- Exercise requirements -
Every entry in the following data should be output exactly.

(Listed entries)

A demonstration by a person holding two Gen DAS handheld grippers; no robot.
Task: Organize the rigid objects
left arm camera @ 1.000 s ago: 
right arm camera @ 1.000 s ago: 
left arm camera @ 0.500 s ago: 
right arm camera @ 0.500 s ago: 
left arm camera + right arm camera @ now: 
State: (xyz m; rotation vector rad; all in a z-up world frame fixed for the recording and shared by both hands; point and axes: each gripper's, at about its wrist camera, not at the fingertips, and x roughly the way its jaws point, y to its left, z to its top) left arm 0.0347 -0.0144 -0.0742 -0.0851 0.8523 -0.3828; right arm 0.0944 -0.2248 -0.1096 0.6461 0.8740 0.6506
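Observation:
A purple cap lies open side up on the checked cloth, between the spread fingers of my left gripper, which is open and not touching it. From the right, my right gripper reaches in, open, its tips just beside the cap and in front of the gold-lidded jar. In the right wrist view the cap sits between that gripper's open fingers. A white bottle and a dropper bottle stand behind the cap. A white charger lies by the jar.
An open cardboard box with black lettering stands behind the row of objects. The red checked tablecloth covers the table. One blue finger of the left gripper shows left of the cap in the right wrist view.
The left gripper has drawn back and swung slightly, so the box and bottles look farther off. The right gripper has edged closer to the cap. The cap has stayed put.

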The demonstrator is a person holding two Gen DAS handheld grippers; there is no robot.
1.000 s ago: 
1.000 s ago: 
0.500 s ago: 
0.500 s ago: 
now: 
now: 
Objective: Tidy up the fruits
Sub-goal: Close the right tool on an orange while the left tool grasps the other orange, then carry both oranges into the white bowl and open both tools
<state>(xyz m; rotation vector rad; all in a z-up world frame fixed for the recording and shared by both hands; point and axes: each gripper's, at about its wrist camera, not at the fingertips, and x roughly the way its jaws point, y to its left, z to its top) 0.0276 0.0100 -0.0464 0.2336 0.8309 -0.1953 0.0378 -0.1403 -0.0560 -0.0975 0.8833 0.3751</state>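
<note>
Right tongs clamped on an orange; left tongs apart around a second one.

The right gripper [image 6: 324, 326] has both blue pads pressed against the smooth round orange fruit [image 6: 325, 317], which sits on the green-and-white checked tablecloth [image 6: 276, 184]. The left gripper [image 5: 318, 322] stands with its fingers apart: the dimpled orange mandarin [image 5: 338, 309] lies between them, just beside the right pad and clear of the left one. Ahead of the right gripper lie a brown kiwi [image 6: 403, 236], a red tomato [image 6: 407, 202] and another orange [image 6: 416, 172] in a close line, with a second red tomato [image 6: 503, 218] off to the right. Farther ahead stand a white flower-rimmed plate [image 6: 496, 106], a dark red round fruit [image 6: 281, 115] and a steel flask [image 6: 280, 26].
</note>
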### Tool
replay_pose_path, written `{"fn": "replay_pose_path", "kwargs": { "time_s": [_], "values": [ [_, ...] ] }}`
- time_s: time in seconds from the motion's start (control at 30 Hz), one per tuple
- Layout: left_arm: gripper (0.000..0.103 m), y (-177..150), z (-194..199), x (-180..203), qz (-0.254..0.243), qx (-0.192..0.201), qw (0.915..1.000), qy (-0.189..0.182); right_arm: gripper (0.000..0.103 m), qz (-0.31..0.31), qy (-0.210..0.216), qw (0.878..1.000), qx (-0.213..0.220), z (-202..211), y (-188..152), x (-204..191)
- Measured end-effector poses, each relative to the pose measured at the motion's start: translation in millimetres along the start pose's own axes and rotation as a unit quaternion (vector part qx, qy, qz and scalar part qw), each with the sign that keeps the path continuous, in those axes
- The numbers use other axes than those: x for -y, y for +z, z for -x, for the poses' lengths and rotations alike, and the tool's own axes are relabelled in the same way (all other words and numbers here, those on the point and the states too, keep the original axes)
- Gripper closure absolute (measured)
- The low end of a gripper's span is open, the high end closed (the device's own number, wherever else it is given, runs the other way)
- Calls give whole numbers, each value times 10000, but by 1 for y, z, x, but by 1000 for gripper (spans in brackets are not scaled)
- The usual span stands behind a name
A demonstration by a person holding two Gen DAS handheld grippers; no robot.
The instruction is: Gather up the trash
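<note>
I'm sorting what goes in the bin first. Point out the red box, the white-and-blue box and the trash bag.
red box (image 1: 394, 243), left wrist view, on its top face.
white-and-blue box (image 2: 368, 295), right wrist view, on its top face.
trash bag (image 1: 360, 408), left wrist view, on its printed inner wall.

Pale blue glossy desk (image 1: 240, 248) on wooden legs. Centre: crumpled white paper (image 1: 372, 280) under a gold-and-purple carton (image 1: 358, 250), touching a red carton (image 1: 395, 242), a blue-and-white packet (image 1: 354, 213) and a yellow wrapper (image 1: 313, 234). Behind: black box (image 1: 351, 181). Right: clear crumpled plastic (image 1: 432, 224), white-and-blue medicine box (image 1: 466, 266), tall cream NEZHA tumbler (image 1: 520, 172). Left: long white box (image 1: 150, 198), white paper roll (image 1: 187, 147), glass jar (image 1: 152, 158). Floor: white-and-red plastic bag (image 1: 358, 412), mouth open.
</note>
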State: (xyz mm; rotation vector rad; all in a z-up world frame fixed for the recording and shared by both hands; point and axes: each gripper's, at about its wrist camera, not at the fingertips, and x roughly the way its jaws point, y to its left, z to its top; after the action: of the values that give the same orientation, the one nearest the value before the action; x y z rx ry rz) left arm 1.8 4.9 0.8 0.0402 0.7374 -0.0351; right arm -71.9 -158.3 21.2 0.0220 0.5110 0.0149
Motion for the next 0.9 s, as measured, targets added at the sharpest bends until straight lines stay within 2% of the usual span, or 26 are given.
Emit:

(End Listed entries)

- Response for this exercise -
A demonstration by a person holding two Gen DAS handheld grippers; no robot.
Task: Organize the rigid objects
left arm camera @ 1.000 s ago: 
right arm camera @ 1.000 s ago: 
left arm camera @ 0.500 s ago: 
right arm camera @ 0.500 s ago: 
left arm camera + right arm camera @ now: 
State: (xyz m; rotation vector rad; all in a z-up world frame fixed for the recording and shared by both hands; point and axes: each gripper's, at about its wrist camera, not at the fingertips, and x roughly the way its jaws point, y to its left, z to its top) left arm 0.0347 -0.0144 -0.0742 -0.0851 0.8523 -0.3828; right arm 0.0944 -0.2248 -0.1096 0.6461 0.8740 0.6506
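Observation:
A purple cap lies open side up on the checked cloth, between the spread fingers of my left gripper, which is open and not touching it. From the right, my right gripper reaches in, open, its tips just beside the cap and in front of the gold-lidded jar. In the right wrist view the cap sits between that gripper's open fingers. A white bottle and a dropper bottle stand behind the cap. A white charger lies by the jar.
An open cardboard box with black lettering stands behind the row of objects. The red checked tablecloth covers the table. One blue finger of the left gripper shows left of the cap in the right wrist view.
The left gripper has drawn back and swung slightly, so the box and bottles look farther off. The right gripper has edged closer to the cap. The cap has stayed put.
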
The demonstrator is a person holding two Gen DAS handheld grippers; there is no robot.
1.000 s ago: 
1.000 s ago: 
0.500 s ago: 
0.500 s ago: 
now: 
now: 
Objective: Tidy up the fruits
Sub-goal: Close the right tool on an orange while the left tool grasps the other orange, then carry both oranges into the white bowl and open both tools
<state>(xyz m; rotation vector rad; all in a z-up world frame fixed for the recording and shared by both hands; point and axes: each gripper's, at about its wrist camera, not at the fingertips, and x roughly the way its jaws point, y to its left, z to its top) 0.0276 0.0100 -0.0464 0.2336 0.8309 -0.1953 0.0378 -0.1403 -0.0560 -0.0975 0.8833 0.3751</state>
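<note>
Right tongs clamped on an orange; left tongs apart around a second one.

The right gripper [image 6: 324, 326] has both blue pads pressed against the smooth round orange fruit [image 6: 325, 317], which sits on the green-and-white checked tablecloth [image 6: 276, 184]. The left gripper [image 5: 318, 322] stands with its fingers apart: the dimpled orange mandarin [image 5: 338, 309] lies between them, just beside the right pad and clear of the left one. Ahead of the right gripper lie a brown kiwi [image 6: 403, 236], a red tomato [image 6: 407, 202] and another orange [image 6: 416, 172] in a close line, with a second red tomato [image 6: 503, 218] off to the right. Farther ahead stand a white flower-rimmed plate [image 6: 496, 106], a dark red round fruit [image 6: 281, 115] and a steel flask [image 6: 280, 26].
</note>
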### Tool
replay_pose_path, written `{"fn": "replay_pose_path", "kwargs": { "time_s": [_], "values": [ [_, ...] ] }}`
- time_s: time in seconds from the motion's start (control at 30 Hz), one per tuple
- Layout: left_arm: gripper (0.000..0.103 m), y (-177..150), z (-194..199), x (-180..203), qz (-0.254..0.243), qx (-0.192..0.201), qw (0.915..1.000), qy (-0.189..0.182); right_arm: gripper (0.000..0.103 m), qz (-0.31..0.31), qy (-0.210..0.216), qw (0.878..1.000), qx (-0.213..0.220), z (-202..211), y (-188..152), x (-204..191)
- Measured end-effector poses, each relative to the pose measured at the motion's start: translation in millimetres along the start pose's own axes and rotation as a unit quaternion (vector part qx, qy, qz and scalar part qw), each with the sign that keeps the path continuous, in those axes
- The numbers use other axes than those: x for -y, y for +z, z for -x, for the poses' lengths and rotations alike, and the tool's own axes are relabelled in the same way (all other words and numbers here, those on the point and the states too, keep the original axes)
- Gripper closure absolute (measured)
- The low end of a gripper's span is open, the high end closed (the device's own number, wherever else it is given, runs the other way)
- Calls give whole numbers, each value times 10000, but by 1 for y, z, x, but by 1000 for gripper (spans in brackets are not scaled)
- The usual span stands behind a name
A demonstration by a person holding two Gen DAS handheld grippers; no robot.
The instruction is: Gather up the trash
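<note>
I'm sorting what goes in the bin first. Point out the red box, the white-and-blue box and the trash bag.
red box (image 1: 394, 243), left wrist view, on its top face.
white-and-blue box (image 2: 368, 295), right wrist view, on its top face.
trash bag (image 1: 360, 408), left wrist view, on its printed inner wall.

Pale blue glossy desk (image 1: 240, 248) on wooden legs. Centre: crumpled white paper (image 1: 372, 280) under a gold-and-purple carton (image 1: 358, 250), touching a red carton (image 1: 395, 242), a blue-and-white packet (image 1: 354, 213) and a yellow wrapper (image 1: 313, 234). Behind: black box (image 1: 351, 181). Right: clear crumpled plastic (image 1: 432, 224), white-and-blue medicine box (image 1: 466, 266), tall cream NEZHA tumbler (image 1: 520, 172). Left: long white box (image 1: 150, 198), white paper roll (image 1: 187, 147), glass jar (image 1: 152, 158). Floor: white-and-red plastic bag (image 1: 358, 412), mouth open.
</note>
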State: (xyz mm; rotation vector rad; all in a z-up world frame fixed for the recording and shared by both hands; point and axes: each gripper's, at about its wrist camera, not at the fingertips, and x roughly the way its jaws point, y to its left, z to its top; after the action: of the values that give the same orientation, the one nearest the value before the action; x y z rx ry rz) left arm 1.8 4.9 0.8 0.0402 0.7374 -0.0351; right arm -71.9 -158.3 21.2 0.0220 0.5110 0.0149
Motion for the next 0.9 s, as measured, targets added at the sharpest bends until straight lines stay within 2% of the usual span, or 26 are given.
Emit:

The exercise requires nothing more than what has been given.